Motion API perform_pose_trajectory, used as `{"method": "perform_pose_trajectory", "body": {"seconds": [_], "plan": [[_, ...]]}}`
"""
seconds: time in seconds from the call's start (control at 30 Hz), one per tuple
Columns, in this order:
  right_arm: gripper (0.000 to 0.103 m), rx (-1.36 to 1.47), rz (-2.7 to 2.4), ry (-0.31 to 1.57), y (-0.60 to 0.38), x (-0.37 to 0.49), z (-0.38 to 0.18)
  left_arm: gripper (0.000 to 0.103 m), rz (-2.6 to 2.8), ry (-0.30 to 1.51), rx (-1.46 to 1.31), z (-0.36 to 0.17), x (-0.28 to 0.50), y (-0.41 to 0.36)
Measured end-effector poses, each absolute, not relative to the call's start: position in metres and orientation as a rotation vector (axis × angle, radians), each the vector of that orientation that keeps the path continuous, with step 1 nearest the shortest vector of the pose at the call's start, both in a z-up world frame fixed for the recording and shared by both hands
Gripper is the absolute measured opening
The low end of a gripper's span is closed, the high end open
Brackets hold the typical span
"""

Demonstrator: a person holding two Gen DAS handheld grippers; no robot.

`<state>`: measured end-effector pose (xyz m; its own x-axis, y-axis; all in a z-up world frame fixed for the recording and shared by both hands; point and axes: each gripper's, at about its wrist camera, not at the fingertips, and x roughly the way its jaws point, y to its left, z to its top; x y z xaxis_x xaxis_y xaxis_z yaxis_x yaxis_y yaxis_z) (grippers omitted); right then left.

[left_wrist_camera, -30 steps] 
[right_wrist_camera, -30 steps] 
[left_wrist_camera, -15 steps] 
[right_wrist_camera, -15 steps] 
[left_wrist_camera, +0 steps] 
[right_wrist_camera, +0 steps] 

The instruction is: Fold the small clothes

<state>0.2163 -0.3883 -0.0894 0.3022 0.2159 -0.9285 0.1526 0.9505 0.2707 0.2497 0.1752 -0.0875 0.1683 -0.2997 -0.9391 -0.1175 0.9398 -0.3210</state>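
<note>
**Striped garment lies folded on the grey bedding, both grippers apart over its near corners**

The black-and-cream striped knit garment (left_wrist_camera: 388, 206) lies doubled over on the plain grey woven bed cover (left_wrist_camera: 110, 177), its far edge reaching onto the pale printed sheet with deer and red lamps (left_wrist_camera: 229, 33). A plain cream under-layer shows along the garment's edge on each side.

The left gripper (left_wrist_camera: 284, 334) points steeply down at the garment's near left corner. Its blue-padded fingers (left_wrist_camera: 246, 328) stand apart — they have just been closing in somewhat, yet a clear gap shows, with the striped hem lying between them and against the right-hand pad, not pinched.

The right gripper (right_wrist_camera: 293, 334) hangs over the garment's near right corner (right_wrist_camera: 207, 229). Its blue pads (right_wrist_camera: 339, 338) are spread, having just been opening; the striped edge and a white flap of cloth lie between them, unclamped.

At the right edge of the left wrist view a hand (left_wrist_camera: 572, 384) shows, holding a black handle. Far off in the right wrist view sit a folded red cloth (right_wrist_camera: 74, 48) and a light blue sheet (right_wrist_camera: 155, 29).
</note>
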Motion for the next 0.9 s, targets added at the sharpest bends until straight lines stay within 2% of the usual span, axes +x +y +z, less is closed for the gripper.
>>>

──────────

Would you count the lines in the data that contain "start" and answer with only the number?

2